“We owe a great deal to the ancient Indians for teaching us to count.
The Indian culture, as one of the world’s oldest civilizations, has a long history of science and technology. India was a country of sages and philosophers, as well as scholars and scientists, in ancient times. According to research, India was actively contributing to the field of science and technology centuries before modern laboratories were set up, from creating the best steel in the world to teaching the world how to count.
Many of the old Indian thoughts and methodologies have shaped and strengthened the foundations of modern science and technology. While some of these ground-breaking achievements have been recognised, the majority of people are still unaware of them.
So, today on account of Teacher’s day, let’s find out how India has been teaching technology to the rest of the world, while they were still catching up:
1. The invention of zero
The mathematical numeral “zero,” one of the most important inventions of all time, requires little explanation. Aryabhata, a mathematician, was the first to invent a symbol for zero, and it was because of his efforts that mathematical processes such as addition and subtraction began to use the digit zero. The idea of zero and its incorporation into the place-value system also enabled the use of only ten symbols to express numbers of any size.
The first modern equivalent of numeral zero comes from a Hindu astronomer and mathematician Brahmagupta in 628. His symbol to depict the numeral was a dot underneath a number
2. The decimal system
India devised the innovative decimal system, which allows all numbers to be expressed using only ten symbols. Each symbol in this system was given a positional as well as an absolute value. This technique enabled the use of arithmetic in practical inventions considerably faster and easier due to the simplicity of the decimal notation, which aided in calculating.
3. The number system
Indians established a system of various symbols for each number from one to nine as early as 500 BCE. The Arabs adopted this notation system and named it the hind numbers. Centuries later, the western world adopted this notation system, referring to it as Arabic numerals because it was brought to them by Arab traders.
4. Binary digits
Computer programmes are written in binary digits, which is the most basic language. Binary is simply a set of two numbers, 1 and 0, whose combinations are known as bits and bytes. Pingala, a Vedic philosopher, originally introduced the binary number system in his book Chandahstra, which is the earliest known Sanskrit treatise on prosody ( the study of poetic metres and verse).
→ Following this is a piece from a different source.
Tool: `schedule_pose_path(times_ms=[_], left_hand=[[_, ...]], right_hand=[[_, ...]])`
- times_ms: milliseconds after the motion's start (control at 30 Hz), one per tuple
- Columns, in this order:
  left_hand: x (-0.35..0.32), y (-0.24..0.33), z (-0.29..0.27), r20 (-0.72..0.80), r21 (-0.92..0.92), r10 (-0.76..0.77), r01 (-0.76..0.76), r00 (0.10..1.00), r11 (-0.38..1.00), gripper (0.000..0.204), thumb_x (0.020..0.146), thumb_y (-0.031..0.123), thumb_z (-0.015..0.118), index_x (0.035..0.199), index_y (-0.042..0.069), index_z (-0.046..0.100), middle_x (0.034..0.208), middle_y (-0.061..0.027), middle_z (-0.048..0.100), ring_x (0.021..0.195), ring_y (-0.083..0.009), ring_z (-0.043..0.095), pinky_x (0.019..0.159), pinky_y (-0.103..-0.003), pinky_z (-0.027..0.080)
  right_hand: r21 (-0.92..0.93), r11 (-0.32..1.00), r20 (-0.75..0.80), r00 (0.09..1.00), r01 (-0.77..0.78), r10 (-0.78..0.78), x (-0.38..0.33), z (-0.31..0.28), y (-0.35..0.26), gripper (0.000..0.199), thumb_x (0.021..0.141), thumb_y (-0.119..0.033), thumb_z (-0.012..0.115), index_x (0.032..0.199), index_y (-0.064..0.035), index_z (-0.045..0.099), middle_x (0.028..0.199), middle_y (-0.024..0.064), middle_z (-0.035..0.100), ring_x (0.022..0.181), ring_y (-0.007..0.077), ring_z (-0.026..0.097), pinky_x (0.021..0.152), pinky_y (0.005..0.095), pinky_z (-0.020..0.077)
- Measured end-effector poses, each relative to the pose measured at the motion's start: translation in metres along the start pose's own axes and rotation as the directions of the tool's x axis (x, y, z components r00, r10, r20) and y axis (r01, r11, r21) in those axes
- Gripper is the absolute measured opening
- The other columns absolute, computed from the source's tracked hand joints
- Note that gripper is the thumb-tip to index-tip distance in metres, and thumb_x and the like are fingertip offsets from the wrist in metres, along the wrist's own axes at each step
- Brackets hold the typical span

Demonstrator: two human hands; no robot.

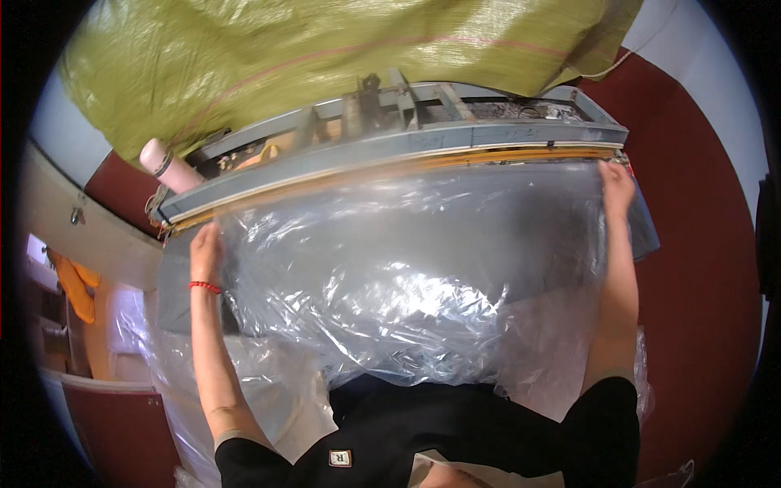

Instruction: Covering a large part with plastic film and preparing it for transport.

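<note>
A wide sheet of clear plastic film [390, 244] stretches between my two hands over a grey surface. My left hand [206, 250], with a red bead bracelet on its wrist, pinches the film's far left corner. At the far right corner, my right hand [617, 189] grips the same film with bent fingers. The film's far edge lies along an orange-brown strip [488, 154] on the front of a long grey metal frame machine [390, 150]. Creased, shiny film bunches toward my body.
A pink bottle [169, 166] leans at the machine's left end. Yellow-green woven sheeting [350, 49] hangs behind. An open cabinet [89, 244] with an orange glove-like item [76, 289] stands at left. Dark red floor [691, 244] extends to the right. More loose film [260, 374] hangs below.
</note>
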State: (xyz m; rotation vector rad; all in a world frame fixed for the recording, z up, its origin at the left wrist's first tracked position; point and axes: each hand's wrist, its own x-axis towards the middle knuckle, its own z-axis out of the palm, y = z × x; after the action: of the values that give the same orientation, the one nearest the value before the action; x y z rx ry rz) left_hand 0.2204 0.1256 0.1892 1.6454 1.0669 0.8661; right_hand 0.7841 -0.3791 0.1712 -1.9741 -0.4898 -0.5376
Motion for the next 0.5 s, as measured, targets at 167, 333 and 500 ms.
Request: schedule_pose_path(times_ms=[167, 333, 500], left_hand=[[-0.078, 0.075, 0.074, 0.259, -0.198, 0.091, -0.040, 0.962, 0.979, 0.019, 0.084, 0.029, 0.052, 0.078, 0.011, 0.055, 0.063, 0.0088, 0.043, 0.053, -0.0014, 0.035, 0.045, -0.017, 0.025], [-0.124, 0.111, 0.100, 0.408, -0.307, 0.046, 0.090, 0.912, 0.947, 0.014, 0.081, 0.022, 0.058, 0.079, 0.009, 0.058, 0.061, 0.0094, 0.046, 0.050, 0.0009, 0.034, 0.044, -0.015, 0.023], [-0.143, 0.120, 0.093, 0.444, -0.336, 0.109, 0.053, 0.889, 0.940, 0.014, 0.082, 0.021, 0.058, 0.082, 0.007, 0.058, 0.061, 0.0086, 0.047, 0.048, 0.0007, 0.033, 0.042, -0.015, 0.024]], right_hand=[[-0.439, 0.885, -0.362, 0.932, -0.156, -0.016, 0.004, -0.102, 0.038, 0.032, 0.077, -0.034, 0.059, 0.091, -0.0060, 0.062, 0.090, 0.0119, 0.061, 0.084, 0.0226, 0.057, 0.074, 0.0348, 0.0437], [-0.107, 0.969, -0.154, 0.959, 0.224, -0.239, -0.021, -0.034, -0.101, 0.026, 0.081, -0.022, 0.055, 0.101, -0.0042, 0.058, 0.097, 0.0087, 0.057, 0.089, 0.0179, 0.054, 0.080, 0.0296, 0.0412], [0.529, 0.797, 0.462, 0.689, 0.290, -0.558, -0.108, 0.061, -0.274, 0.027, 0.075, -0.004, 0.059, 0.101, -0.0040, 0.056, 0.099, 0.0045, 0.055, 0.089, 0.0121, 0.051, 0.078, 0.0236, 0.0408]])
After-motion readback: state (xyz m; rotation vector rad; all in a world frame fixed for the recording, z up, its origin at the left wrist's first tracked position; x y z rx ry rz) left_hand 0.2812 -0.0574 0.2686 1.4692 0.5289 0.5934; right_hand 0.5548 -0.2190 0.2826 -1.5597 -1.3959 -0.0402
5. World’s first atomic theory
Kanad, one of ancient India’s most famous scientists, is supposed to have invented the atomic theory centuries before John Dalton was born. He proposed the presence of anu, or little indestructible particles similar to those found in an atom. He also claimed that anu can exist in two states: absolute rest and motion. He also believed that atoms of the same substance united in a particular and synchronised manner to generate dvyanuka (diatomic molecules) and tryanuka (triatomic molecules).
6. Heliocentric theory about the solar system
Much before the world came up with the fact that the earth is round and rotates around the sun, ancient Indian mathematicians used their mathematical skills to produce accurate astronomical interpretations. Aryabhatta was the most important of them all, and his treatise, Aryabhatiya, was the pinnacle of astrological knowledge at the time. He properly proposed the heliocentric theory, which states that the Earth is round, rotates on its own axis, and circles around the Sun. He also predicted solar and lunar eclipses, as well as the length of the day and the distance between the Earth and the Moon.
7. Medical technology
Charaka produced the Charaka Samhita, a basic treatise on the ancient science of Ayurveda, long before Hippocrates was born. Charaka, known as the Father of Indian Medicine, was the first physician to write a treatise that included the concepts of digestion, metabolism, and immunity. For two millennia, Charaka’s ancient preventative medicine manual was a standard work on the subject, and it was translated into numerous foreign languages, including Arabic and Latin. India also taught the world how to perform plastic and cataract surgeries as early as the 6th Century BC.